The new album is actually a return to an instrumental purity of utterly delicate nature, rather than just a revisiting of some older material. It is not a remix, it is not a re-take on the themes and motifs of that mid-seventies concept album.

After (too) many years of bizarrely ultra-commercial and self-conscious dance electronica (true, infused with immediately recognisable Oldfield magic, but still...), the prog rock legend has put aside the multitudes of software plugins and drum machines and hyper-digital shake-your-booty sequenced nightclub material.

What we have on the two long instrumental tracks (as another kind of return, one of form and structure, from decades and decades ago) is the eminently guitar-oriented, ethnically inspired, never just showing off virtuoso Oldfield.

It really is a return to the sound world of his first albums, with a subtlety and instrumental dexterity that is remarkable for the artist who is no longer in his early twenties, to say the least.

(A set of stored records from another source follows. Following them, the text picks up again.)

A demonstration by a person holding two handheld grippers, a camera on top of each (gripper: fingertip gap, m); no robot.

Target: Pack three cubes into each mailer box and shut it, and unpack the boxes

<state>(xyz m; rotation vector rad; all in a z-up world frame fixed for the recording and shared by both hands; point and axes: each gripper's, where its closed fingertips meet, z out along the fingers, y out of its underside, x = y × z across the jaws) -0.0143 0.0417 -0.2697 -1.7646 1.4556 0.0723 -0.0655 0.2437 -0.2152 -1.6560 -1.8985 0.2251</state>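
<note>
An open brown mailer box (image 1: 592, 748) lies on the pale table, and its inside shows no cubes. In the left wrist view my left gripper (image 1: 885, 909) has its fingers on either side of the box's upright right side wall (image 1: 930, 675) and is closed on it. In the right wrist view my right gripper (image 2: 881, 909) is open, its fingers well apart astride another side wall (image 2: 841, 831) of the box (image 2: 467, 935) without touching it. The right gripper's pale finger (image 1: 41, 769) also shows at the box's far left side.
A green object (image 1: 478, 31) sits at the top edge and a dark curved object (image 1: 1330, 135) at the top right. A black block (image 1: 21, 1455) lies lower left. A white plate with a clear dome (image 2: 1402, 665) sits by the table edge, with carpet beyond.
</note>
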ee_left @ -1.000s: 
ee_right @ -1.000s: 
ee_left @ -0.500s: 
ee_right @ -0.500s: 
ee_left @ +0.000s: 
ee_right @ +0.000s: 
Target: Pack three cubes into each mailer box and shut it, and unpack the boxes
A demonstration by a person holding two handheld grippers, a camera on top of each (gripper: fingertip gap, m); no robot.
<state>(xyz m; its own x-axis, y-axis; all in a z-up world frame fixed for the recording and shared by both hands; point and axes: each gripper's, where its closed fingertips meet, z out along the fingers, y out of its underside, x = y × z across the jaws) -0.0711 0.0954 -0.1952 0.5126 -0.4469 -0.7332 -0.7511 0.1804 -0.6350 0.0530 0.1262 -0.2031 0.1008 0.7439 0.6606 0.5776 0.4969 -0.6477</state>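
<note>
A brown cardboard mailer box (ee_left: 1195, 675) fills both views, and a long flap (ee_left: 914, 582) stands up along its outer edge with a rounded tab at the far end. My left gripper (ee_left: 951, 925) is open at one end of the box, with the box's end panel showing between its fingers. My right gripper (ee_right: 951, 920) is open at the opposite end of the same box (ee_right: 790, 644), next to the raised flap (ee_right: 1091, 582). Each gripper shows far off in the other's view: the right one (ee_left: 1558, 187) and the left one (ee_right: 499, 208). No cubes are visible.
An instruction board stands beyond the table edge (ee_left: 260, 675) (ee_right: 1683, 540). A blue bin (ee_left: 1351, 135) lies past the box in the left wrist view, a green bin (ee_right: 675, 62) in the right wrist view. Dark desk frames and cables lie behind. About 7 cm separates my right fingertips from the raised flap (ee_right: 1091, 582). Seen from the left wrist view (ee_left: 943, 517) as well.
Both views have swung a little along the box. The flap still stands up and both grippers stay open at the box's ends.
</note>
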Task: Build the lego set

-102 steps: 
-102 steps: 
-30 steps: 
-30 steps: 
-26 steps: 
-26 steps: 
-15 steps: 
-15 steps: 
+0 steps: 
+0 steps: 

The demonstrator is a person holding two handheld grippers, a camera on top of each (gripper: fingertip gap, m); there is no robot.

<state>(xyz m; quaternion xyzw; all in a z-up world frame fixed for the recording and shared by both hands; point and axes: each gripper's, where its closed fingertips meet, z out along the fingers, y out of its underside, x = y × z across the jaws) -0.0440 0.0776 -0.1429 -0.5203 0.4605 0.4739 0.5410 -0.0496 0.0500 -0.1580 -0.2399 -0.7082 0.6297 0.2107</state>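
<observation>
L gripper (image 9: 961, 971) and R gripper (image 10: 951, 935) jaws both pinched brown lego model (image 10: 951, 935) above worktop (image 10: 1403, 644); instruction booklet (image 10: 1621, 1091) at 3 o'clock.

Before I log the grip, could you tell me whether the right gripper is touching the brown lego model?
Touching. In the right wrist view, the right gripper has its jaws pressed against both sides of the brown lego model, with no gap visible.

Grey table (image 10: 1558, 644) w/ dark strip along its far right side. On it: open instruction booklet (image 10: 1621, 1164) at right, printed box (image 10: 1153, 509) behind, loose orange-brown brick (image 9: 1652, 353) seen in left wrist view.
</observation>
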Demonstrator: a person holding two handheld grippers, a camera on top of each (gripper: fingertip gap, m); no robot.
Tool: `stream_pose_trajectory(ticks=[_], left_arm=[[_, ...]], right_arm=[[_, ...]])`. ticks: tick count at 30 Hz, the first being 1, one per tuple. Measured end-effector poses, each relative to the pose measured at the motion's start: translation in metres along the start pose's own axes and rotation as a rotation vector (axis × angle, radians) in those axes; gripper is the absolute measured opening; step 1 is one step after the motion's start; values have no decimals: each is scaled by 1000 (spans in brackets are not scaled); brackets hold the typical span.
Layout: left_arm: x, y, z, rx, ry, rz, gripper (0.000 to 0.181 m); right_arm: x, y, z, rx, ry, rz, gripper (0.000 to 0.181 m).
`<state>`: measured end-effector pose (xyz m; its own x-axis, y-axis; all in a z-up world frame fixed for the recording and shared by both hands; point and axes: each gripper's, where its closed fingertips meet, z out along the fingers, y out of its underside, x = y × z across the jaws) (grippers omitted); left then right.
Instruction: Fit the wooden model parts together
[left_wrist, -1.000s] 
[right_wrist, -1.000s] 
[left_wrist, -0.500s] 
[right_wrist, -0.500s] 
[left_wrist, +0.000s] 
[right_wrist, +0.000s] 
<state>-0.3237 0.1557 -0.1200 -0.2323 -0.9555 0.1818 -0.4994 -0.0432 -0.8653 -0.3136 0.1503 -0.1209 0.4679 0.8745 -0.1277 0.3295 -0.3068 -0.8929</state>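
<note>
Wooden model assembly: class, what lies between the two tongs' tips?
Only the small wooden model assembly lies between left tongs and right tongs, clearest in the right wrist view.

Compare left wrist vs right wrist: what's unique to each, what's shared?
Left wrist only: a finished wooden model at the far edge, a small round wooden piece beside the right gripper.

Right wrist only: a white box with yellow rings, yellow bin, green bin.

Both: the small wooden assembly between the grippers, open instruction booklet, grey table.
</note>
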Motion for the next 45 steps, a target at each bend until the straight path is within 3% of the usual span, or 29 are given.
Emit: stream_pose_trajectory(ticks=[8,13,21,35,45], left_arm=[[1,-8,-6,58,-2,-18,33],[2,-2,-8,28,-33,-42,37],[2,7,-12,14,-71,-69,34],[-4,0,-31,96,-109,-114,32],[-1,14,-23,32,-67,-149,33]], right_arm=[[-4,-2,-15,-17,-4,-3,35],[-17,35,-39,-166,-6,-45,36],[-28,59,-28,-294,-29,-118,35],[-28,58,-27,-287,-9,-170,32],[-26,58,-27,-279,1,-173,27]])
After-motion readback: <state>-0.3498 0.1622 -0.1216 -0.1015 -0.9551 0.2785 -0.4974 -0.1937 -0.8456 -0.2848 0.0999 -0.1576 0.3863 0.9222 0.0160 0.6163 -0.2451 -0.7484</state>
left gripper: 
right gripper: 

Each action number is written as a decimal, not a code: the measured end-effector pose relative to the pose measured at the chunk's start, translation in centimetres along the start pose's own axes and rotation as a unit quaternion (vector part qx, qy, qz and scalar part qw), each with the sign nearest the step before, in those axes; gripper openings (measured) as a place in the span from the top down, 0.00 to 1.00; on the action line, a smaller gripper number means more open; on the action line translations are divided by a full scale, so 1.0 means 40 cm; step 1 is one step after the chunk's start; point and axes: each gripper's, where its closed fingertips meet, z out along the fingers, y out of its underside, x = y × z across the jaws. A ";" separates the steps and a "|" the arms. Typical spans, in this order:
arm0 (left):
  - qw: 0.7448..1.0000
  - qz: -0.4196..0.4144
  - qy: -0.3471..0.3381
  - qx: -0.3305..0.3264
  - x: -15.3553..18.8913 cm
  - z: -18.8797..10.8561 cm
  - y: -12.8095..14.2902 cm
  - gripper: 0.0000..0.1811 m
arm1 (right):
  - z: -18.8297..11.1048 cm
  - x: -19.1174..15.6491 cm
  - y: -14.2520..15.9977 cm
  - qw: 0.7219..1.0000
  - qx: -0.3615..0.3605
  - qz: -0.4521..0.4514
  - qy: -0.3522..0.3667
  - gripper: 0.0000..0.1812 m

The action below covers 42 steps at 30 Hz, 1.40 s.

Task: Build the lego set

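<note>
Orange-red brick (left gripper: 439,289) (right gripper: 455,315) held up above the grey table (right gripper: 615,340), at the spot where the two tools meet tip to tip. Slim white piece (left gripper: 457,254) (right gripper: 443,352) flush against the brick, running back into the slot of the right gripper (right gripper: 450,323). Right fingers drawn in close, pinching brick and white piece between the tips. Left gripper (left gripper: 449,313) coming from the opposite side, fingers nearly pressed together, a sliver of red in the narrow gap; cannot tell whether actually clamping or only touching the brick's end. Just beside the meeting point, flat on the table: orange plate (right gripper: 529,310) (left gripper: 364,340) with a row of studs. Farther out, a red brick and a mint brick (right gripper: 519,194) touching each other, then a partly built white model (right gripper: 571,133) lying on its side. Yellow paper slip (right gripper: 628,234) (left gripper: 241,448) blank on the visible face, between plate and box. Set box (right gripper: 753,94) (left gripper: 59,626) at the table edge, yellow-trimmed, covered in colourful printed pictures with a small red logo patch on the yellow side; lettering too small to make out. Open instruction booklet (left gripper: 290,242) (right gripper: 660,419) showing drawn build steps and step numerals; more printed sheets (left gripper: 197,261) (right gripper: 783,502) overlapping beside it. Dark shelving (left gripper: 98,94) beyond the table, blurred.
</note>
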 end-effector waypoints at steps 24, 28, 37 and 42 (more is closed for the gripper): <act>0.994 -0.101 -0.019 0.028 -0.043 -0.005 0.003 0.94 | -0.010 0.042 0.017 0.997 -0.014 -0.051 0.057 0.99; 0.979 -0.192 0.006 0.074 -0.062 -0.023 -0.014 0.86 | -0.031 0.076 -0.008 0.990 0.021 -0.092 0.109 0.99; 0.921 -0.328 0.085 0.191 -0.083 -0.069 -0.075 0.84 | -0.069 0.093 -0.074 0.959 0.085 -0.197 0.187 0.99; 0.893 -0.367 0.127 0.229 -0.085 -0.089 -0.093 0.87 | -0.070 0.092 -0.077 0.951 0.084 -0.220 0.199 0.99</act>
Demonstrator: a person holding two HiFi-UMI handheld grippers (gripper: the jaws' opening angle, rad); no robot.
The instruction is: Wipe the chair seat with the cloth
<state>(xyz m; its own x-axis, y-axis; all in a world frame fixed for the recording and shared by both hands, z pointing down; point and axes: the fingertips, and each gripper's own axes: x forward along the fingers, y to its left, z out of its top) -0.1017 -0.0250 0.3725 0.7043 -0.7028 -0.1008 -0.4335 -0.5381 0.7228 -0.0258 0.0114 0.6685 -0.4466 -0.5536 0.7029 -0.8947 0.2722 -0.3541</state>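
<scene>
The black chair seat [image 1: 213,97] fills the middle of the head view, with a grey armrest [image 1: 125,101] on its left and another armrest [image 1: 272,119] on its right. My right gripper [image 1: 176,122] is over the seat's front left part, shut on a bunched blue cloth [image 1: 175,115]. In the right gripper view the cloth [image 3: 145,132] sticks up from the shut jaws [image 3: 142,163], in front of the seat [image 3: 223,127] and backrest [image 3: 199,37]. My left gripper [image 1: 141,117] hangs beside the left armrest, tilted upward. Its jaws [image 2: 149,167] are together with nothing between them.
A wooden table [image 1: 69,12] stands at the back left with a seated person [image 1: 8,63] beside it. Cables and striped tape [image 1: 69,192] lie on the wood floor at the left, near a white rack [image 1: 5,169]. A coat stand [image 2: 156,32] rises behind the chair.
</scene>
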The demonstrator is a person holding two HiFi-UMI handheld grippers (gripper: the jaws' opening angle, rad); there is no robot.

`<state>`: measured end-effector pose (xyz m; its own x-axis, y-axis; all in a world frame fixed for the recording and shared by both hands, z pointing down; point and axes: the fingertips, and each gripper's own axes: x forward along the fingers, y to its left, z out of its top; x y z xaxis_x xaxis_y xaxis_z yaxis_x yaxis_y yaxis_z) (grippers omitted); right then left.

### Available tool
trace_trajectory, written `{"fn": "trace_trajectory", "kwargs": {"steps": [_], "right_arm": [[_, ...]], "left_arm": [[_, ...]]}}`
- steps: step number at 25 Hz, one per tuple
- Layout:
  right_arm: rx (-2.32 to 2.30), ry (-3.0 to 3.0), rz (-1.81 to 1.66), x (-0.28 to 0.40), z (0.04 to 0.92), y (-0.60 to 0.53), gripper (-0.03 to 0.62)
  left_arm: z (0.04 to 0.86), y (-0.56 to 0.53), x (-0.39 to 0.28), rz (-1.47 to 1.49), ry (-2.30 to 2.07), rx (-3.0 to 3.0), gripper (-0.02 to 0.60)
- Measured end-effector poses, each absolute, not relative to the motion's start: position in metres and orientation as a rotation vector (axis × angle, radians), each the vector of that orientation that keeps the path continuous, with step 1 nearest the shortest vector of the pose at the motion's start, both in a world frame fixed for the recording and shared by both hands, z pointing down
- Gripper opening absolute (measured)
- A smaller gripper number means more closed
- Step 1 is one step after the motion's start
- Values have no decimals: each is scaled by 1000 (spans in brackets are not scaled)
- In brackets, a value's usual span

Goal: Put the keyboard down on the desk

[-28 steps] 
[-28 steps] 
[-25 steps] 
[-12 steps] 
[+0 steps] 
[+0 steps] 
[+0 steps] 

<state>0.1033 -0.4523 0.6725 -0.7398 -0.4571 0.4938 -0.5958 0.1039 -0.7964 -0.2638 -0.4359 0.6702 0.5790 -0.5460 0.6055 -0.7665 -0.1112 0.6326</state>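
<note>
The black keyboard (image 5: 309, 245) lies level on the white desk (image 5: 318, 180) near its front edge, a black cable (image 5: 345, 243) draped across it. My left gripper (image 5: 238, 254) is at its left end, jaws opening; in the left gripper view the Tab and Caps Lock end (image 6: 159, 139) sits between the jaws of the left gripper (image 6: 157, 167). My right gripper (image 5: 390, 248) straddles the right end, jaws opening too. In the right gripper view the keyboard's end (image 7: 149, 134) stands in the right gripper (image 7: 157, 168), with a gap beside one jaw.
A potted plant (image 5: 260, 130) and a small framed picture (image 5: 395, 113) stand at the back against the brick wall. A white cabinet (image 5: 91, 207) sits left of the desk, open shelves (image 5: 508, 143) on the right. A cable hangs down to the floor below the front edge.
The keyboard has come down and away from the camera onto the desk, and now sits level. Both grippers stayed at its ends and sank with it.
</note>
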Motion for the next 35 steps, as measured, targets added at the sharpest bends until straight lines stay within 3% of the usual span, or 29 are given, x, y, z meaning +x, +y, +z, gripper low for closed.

What makes this album stand out in the over-digitised, over-produced, ultra-self-conscious and in-your-face musical world of the second decade of this very different century is how organic it is.

Yes, it is impeccably produced, it is a product of state-of-the-art studio technology - but this remains, as this should be, just a background element in what we are listening to.

This is Mike Oldfield we have not heard since the 1970s, but in the best possible sense.

The intricate guitar motifs, the folk influences, the catchy melodic snippets that combine and develop beyond what one may expect even with full knowledge of his musical output, the superlative care for details (while still keeping it sounding utterly natural and improvised even)... this is the most astonishing Oldfield we can imagine. If we are fans of his organic, spontaneous-sounding instrumental output, that is...

Return to Ommadawn surprises with its purity, a purity of sound, but also a purity of inspiration.

The simplicity, which is the most difficult thing in music, and the intimacy of the two tracks is something that many instrumentalists should really, truly, take as lessons of musicianship.